--- Work required ---
The records underneath are to be printed in full and exactly, with no pictures carried over.

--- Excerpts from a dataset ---
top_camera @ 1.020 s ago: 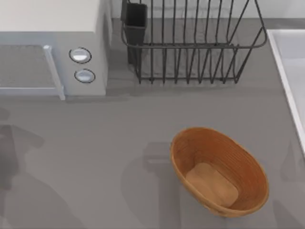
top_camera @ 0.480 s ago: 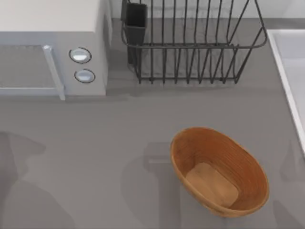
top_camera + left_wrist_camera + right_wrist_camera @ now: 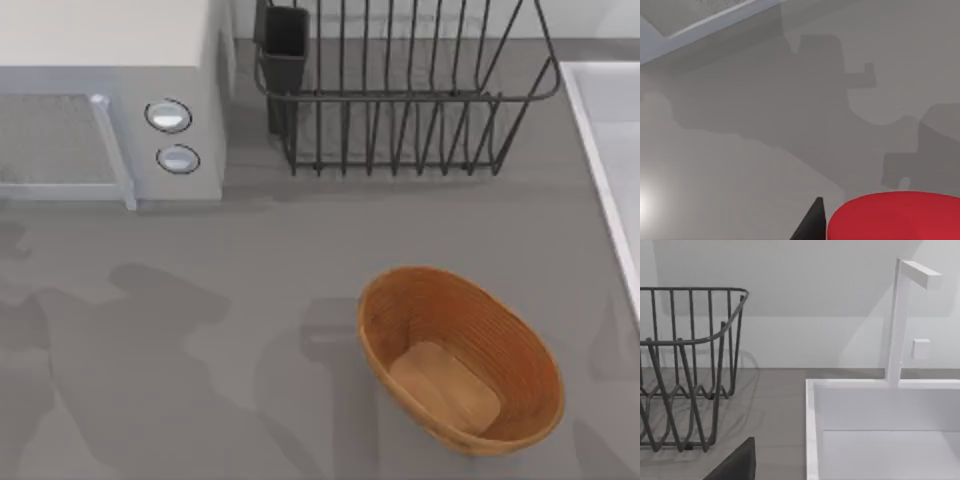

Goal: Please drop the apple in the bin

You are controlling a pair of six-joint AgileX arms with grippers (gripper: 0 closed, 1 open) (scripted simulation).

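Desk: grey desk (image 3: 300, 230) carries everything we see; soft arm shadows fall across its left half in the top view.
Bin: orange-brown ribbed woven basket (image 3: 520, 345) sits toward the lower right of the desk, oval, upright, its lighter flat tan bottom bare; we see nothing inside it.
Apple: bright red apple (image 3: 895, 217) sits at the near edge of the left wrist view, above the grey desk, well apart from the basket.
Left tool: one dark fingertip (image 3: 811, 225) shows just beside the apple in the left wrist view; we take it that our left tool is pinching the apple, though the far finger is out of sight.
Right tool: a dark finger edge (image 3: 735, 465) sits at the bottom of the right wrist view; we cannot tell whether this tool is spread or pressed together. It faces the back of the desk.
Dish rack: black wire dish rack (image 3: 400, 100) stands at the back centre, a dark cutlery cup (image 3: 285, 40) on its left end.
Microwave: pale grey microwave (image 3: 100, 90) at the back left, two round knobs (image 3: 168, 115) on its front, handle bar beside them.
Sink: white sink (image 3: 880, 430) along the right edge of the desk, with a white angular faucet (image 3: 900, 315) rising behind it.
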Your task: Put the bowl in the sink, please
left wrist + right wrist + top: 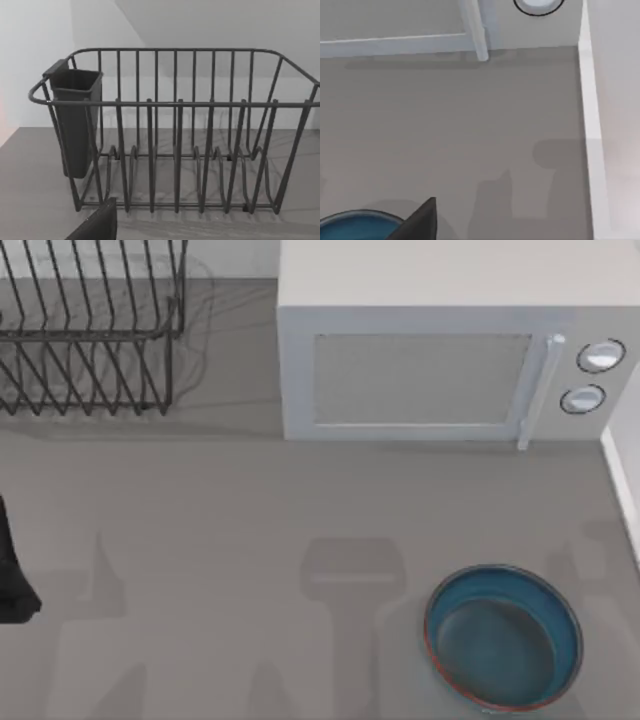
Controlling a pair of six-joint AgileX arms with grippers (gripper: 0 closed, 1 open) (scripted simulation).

--- Response to the exercise ---
top_camera @ 1.020 s ago: 
top_camera @ 0.480 s ago: 
top_camera + left_wrist_camera + right_wrist_camera @ now: 

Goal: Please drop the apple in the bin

You are controlling a pair of six-joint AgileX arms with grippers (gripper: 0 closed, 1 open) (scripted simulation).

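Desk: grey desk (image 3: 300, 230) carries everything we see; soft arm shadows fall across its left half in the top view.
Bin: orange-brown ribbed woven basket (image 3: 520, 345) sits toward the lower right of the desk, oval, upright, its lighter flat tan bottom bare; we see nothing inside it.
Apple: bright red apple (image 3: 895, 217) sits at the near edge of the left wrist view, above the grey desk, well apart from the basket.
Left tool: one dark fingertip (image 3: 811, 225) shows just beside the apple in the left wrist view; we take it that our left tool is pinching the apple, though the far finger is out of sight.
Right tool: a dark finger edge (image 3: 735, 465) sits at the bottom of the right wrist view; we cannot tell whether this tool is spread or pressed together. It faces the back of the desk.
Dish rack: black wire dish rack (image 3: 400, 100) stands at the back centre, a dark cutlery cup (image 3: 285, 40) on its left end.
Microwave: pale grey microwave (image 3: 100, 90) at the back left, two round knobs (image 3: 168, 115) on its front, handle bar beside them.
Sink: white sink (image 3: 880, 430) along the right edge of the desk, with a white angular faucet (image 3: 900, 315) rising behind it.
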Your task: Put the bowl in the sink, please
left wrist + right wrist + top: 
Controlling a pair of six-joint AgileX arms with grippers (gripper: 0 closed, 1 open) (scripted simulation).

Nothing more is needed to complete the output.